Setelah itu aku langsung pergi ke rumah sakit dengan yang lain. menunggu jabar Dari dokter.
Waktu berlalu begitu cepat sehingga tidak terasa sudah sore.
Tiba-tiba dokter datang Dan mengatakan
“Maaf bu, kamu tidak bisa menyelamatkan putri ibu karna dia kehilangan banyak darah”.
Setelah mendengar itu kakiku terasa lemas, aku menangis sampai Saatnya aku melihat
keadaannya.
Aku sangat dirundung duka yang amat mendalam karena sahabat yang aku sayangi Dia sudah
pergi meninggalkanku ke
tempat yang lebih baik. Aku mencoba untuk ikhlas.
Keesokan harinya Saat pemakaman selesai aku diberi kado olah ibu jelita.

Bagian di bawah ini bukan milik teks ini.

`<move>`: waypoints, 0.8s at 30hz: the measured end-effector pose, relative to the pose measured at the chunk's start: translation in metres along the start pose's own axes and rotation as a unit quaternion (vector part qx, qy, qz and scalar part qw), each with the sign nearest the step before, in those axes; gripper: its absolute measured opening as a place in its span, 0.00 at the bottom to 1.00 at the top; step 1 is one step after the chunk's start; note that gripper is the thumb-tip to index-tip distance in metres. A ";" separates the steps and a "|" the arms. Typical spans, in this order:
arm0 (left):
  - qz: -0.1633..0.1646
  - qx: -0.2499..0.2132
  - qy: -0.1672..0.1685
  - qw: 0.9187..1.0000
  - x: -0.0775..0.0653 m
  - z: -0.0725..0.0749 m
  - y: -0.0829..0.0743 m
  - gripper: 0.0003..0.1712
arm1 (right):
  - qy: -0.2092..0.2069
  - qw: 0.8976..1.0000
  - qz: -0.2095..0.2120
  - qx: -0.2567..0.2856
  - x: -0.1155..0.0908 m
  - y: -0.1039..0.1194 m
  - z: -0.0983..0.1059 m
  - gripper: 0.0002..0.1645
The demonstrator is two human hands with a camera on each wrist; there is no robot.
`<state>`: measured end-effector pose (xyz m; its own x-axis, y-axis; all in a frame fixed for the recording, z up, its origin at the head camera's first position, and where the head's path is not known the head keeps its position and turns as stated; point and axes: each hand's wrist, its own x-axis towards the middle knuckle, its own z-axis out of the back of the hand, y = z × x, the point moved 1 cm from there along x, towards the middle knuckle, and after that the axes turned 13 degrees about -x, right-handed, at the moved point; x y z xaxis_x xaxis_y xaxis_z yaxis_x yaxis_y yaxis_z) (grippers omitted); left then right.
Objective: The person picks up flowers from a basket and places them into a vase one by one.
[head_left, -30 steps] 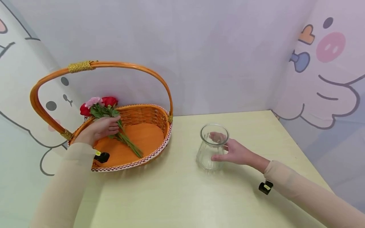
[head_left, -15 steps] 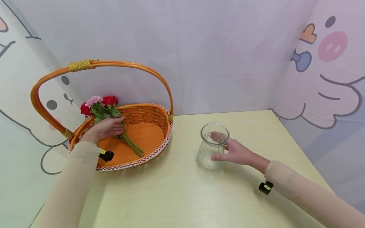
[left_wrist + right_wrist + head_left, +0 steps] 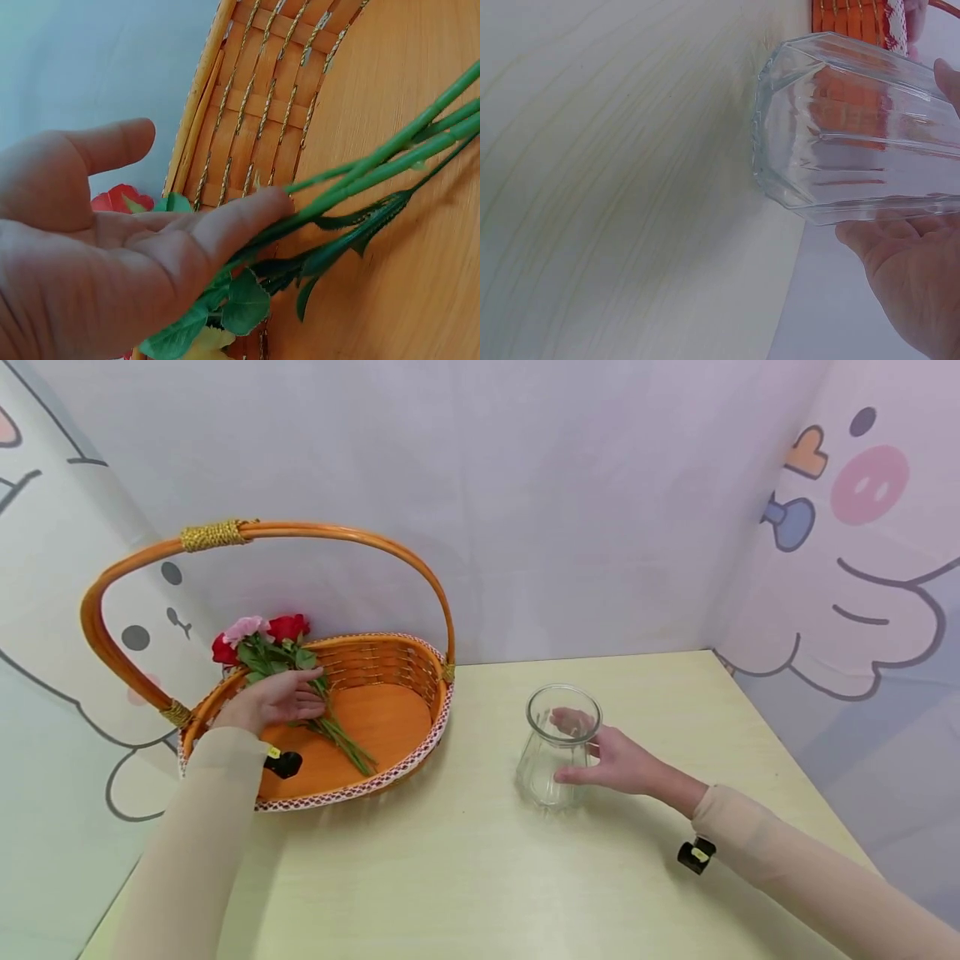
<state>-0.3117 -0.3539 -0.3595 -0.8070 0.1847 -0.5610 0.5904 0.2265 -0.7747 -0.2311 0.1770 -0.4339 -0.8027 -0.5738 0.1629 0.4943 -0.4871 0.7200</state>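
Observation:
A bunch of red and pink flowers (image 3: 250,631) leans in an orange wicker basket (image 3: 390,706) in the head view. The blooms lie on its far-left rim, and the green stems (image 3: 390,161) slant down across the basket floor. My left hand (image 3: 281,697) lies over the stems. In the left wrist view its palm shows, its thumb stands away, and its fingers are extended against the stems without closing round them. At the middle right, my right hand (image 3: 618,762) holds a clear glass vase (image 3: 551,768), thumb on the near side and fingers behind. The vase stands upright on the table.
The basket's tall arched handle (image 3: 337,532) rises over the left forearm. A pale wood table (image 3: 450,877) carries basket and vase. Pale fabric walls (image 3: 585,527) with cartoon prints enclose the back and sides. Small black devices sit on both wrists.
My left hand has shifted slightly right over the stems, and its fingers look a little straighter. The flowers have hardly moved. The right hand and vase stay in place.

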 end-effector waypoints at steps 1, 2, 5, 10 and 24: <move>0.001 0.001 -0.001 1.000 0.000 0.001 0.000 0.51 | 0.001 1.000 -0.002 0.000 0.000 0.000 0.000 0.56; 0.002 0.000 -0.001 1.000 0.000 0.002 0.001 0.50 | 0.002 1.000 -0.003 0.000 0.000 0.000 0.000 0.56; 0.007 -0.004 0.000 1.000 0.002 0.004 0.003 0.48 | 0.004 1.000 -0.004 0.000 0.000 0.000 0.000 0.57; 0.006 -0.004 0.011 1.000 0.007 0.003 0.006 0.46 | 0.002 1.000 -0.008 -0.001 0.000 -0.001 0.000 0.56; -0.004 0.035 0.014 0.999 0.022 -0.006 0.016 0.38 | 0.006 1.000 -0.010 0.008 0.000 -0.002 0.001 0.57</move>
<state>-0.3196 -0.3406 -0.3823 -0.8098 0.2110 -0.5474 0.5811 0.1608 -0.7978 -0.2324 0.1785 -0.4346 -0.8081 -0.5720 0.1410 0.4734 -0.4881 0.7332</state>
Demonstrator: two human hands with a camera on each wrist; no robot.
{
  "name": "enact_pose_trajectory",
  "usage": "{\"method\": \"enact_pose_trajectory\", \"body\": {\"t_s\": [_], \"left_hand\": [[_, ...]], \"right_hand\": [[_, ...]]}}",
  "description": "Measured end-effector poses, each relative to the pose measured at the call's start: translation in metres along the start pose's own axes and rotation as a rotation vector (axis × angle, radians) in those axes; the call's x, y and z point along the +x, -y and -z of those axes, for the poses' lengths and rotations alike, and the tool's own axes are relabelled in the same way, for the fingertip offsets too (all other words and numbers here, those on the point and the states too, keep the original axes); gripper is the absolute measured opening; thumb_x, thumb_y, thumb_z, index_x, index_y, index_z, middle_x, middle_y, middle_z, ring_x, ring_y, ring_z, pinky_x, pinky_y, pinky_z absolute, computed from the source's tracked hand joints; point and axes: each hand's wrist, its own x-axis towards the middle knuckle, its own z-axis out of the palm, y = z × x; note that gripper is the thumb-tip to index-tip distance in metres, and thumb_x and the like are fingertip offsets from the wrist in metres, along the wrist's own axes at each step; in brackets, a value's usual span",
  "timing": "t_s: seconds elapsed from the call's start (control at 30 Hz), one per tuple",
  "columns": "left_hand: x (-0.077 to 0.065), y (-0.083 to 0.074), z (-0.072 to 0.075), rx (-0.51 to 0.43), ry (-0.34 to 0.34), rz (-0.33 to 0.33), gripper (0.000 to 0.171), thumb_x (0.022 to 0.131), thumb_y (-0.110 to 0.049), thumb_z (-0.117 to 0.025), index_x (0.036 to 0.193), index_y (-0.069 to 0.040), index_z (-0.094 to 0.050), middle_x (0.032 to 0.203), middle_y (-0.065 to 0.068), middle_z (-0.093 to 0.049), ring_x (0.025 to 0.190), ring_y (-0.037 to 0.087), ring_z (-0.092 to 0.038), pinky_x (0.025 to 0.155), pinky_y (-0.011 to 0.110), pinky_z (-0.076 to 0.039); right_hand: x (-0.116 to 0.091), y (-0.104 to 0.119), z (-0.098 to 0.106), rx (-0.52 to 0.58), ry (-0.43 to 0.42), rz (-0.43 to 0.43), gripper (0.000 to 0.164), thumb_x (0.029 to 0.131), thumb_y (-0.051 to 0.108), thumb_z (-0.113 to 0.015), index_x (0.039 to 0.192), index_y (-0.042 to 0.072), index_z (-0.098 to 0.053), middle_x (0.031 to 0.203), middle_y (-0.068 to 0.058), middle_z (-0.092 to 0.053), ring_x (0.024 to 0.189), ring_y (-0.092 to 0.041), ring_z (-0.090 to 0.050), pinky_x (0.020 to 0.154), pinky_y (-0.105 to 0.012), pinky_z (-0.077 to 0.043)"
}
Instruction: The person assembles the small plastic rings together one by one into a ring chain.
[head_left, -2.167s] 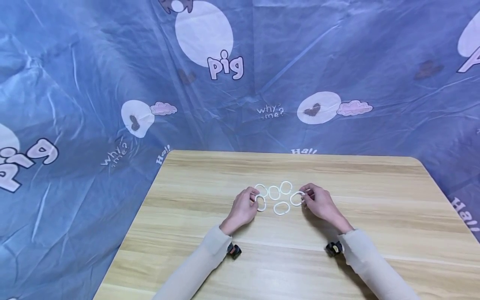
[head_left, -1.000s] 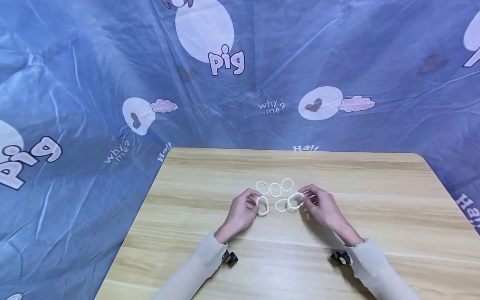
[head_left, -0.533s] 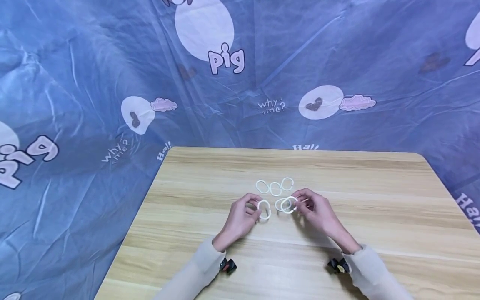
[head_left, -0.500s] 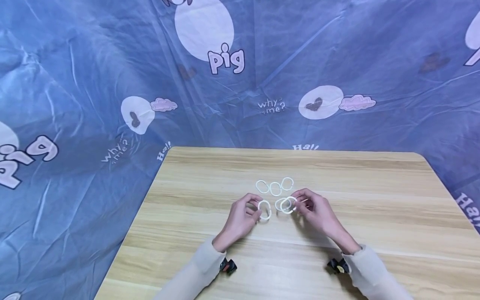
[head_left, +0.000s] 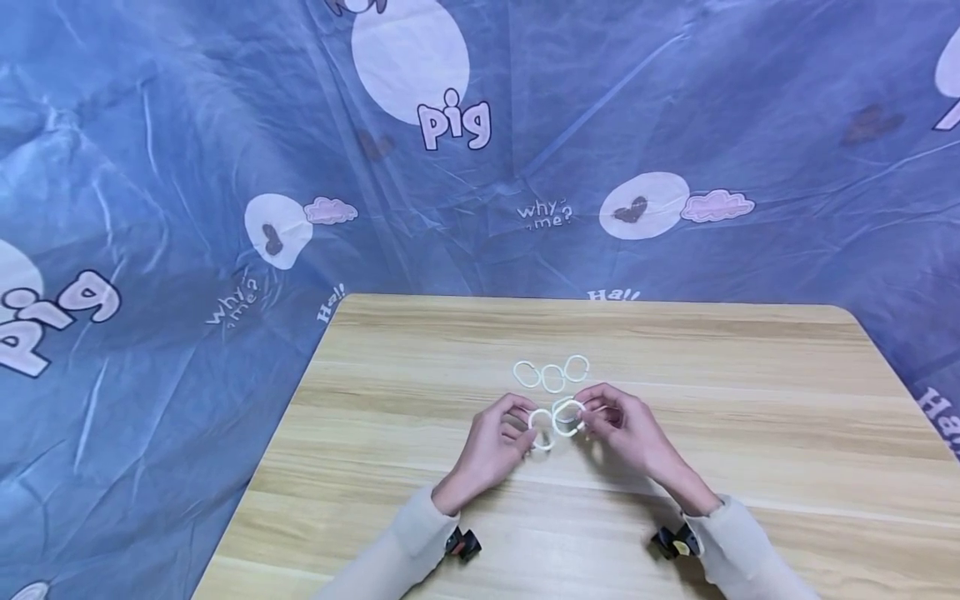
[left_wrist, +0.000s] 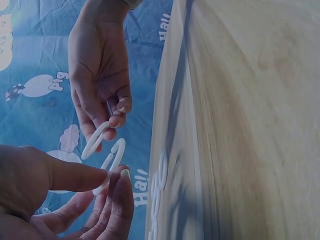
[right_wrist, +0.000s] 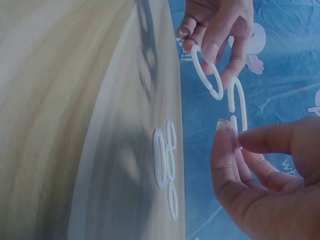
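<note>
My left hand (head_left: 491,446) pinches a white oval split ring (left_wrist: 121,147), shaped like a shower curtain ring, between thumb and fingertips. Opposite it, my right hand (head_left: 630,429) pinches a second, similar ring (right_wrist: 243,105); a gap shows in its side. Both rings are held up above the table, close together with their edges nearly meeting in the head view. The wrist views show them side by side, not looped through each other. Just behind the right hand's ring, another white ring (head_left: 557,403) lies on the table, partly hidden.
Farther back on the wooden table (head_left: 420,350), three more white rings lie in a row: a left ring (head_left: 531,387), a middle ring (head_left: 554,392) and a right ring (head_left: 577,357). A blue printed cloth (head_left: 450,217) hangs behind the table and along its left side.
The hands have lifted their rings off the table and come closer together, the left moving right and the right moving left, both slightly nearer the body. The other rings stay put.
</note>
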Motion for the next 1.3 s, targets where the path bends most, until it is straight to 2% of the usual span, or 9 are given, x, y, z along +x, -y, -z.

“Din ini mungkin kado terakhir untuk kamu”.
Aku pun menangis haruu
“Terimakasih bu”.
“Iya sama-sama”.
Aku pun Pulang ke rumah, Dan Saat itu aku sadar bahwa kado yang diberikan oleh ibu jelita
sama seperti yang jelita beri kepadaku. Tapi Saat aku melihat tempatku menyimpan kado
Dari jelita ternyata kadonya hilang. Aku tersadar mungkin itu adalah kata kata terakhir yang
ia ucapkan sebelum meninggalkanku.
SELAMAT JALAN SAHABATKU
KAU AKAN SELALU MENJADI SAHABAT YANG TAK TERLUPAKAN.